Dalla vita al romanzo
A

nche nel destino di Emmanuel Carrère era scritto che il clamore del successo non avrebbe coinciso con il suo romanzo migliore, bensì con quello che esibisce un piglio più decisamente giornalistico, essendo scritto comunque in modo magistrale: il titolo Limonov, corrisponde al nome di un avventuriero, nonché filibustiere russo, di cui l’autore francese ricostruisce, in forma di romanzo, la rocambolesca biografia. Prelevare i personaggi da storie realmente accadute è una scelta ricorrente in Carrère, sia che i protagonisti siano ignoti al pubblico – come avveniva in Vite che non sono la mia, un incrocio straziante tra affetti e malattia – sia che la cronaca dei fatti abbia già occupato i giornali, come nel caso di Jean-Claude Romand, il protagonista dell’Avversario, che essendosi spacciato durante tutta la vita per il medico che non era, restò prigioniero di quella bugia e imbastì intorno a sé un romanzo narcisistico, portato a termine con la strage della sua famiglia. Sono questi due, probabilmente, i romanzi letterariamente migliori di Carrère, ma di certo Limonov è particolarmente avvincente grazie a un abile montaggio dei dati biografici del personaggio alternati a quelli dell’autore e proiettati sullo sfondo di un arco storico che va dall’Unione Sovietica di Chruscev alla Russia di Putin, in un andirivieni di flashback e speculazioni immaginative.
Ciò che ha attratto Carrère, quando si è imbattuto nella storia di Limonov, lo ha spiegato lui stesso: «semplicemente, il fatto che è un personaggio odioso. È un egocentrico, che nutre un disprezzo sovrano per tutto quanto riguarda la vita ordinaria, mostruosamente narcisista e per certi versi molto puerile: di fondo è un fascista, da un punto di vista non soltanto politico ma esistenziale, il che non gli impedisce di essere un uomo piuttosto onesto, coraggioso e dotato di un certo fascino. Quello che più mi ha colpito, però, è che di tutto quanto ho pensato sul conto di Limonov, prima o poi ne ho visto anche il lato contrario.»

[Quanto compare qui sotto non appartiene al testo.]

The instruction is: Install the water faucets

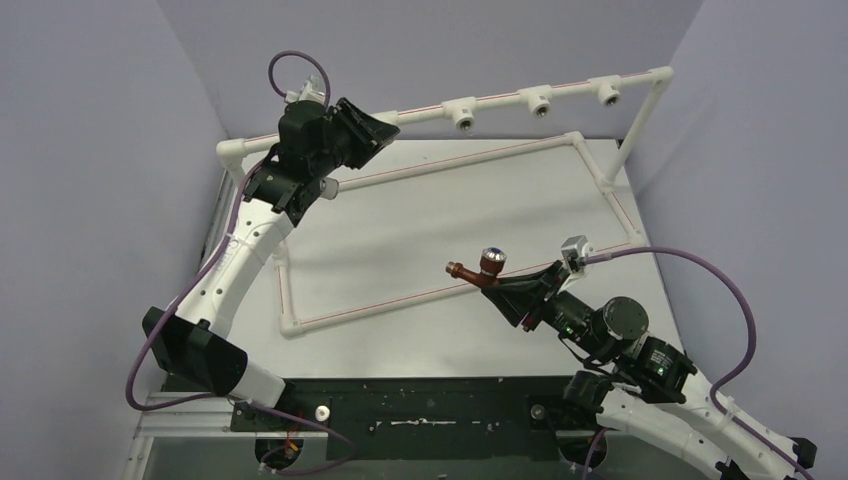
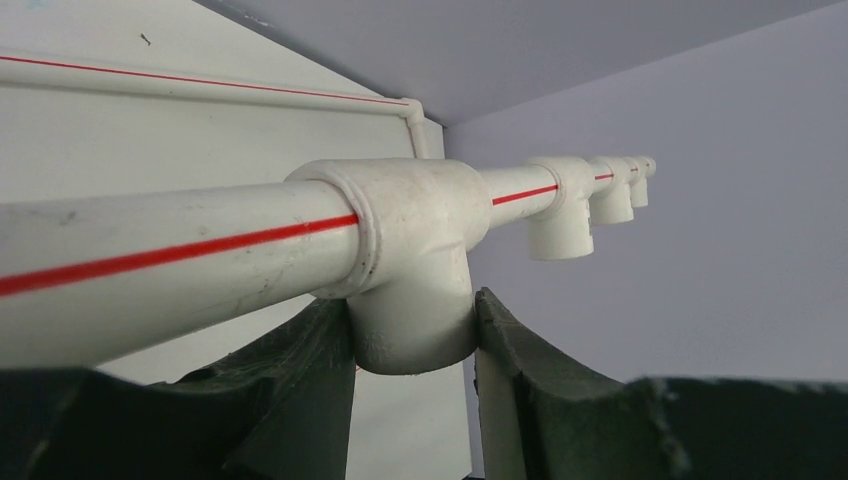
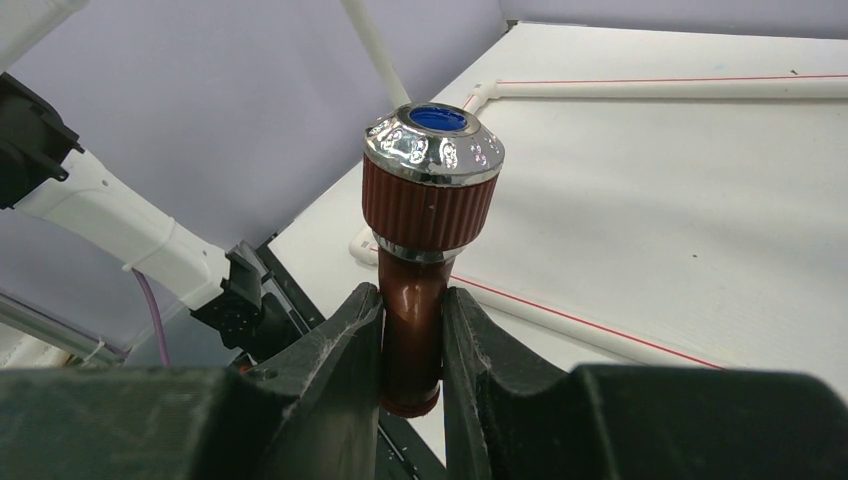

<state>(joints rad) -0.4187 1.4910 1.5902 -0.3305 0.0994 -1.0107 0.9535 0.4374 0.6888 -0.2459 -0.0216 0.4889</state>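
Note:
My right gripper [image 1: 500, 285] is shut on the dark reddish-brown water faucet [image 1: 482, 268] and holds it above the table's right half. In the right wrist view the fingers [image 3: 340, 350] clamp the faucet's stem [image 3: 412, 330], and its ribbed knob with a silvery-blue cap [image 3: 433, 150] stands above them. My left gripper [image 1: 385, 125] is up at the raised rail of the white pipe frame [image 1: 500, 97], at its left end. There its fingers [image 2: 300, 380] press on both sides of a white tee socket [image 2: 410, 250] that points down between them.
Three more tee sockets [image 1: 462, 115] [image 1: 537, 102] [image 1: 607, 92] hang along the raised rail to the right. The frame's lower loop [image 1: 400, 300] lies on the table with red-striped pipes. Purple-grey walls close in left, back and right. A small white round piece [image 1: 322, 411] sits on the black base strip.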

Qualunque cosa Carrère dirà al suo pubblico, è certo che la sua retorica si esprime al meglio sulla pagina scritta, perché sembrano non esserci limiti alla sua versatilità descrittiva, sia che si cimenti con esperienze sessuali al limite della follia, sia che sia attardi in minuziosi resoconti di capziosità giudiziarie, sia che si addentri nella crudeltà, sia che affronti la perdita di una persona amata, senza mai ripararsi nella allusività o nella distanza implicata dall’ironia. E dunque, in definitiva, traducendo in sofferti passaggi di una scrittura, che è lenta nel suo farsi e veloce nella resa, il coraggio necessario a affrontare il dolore.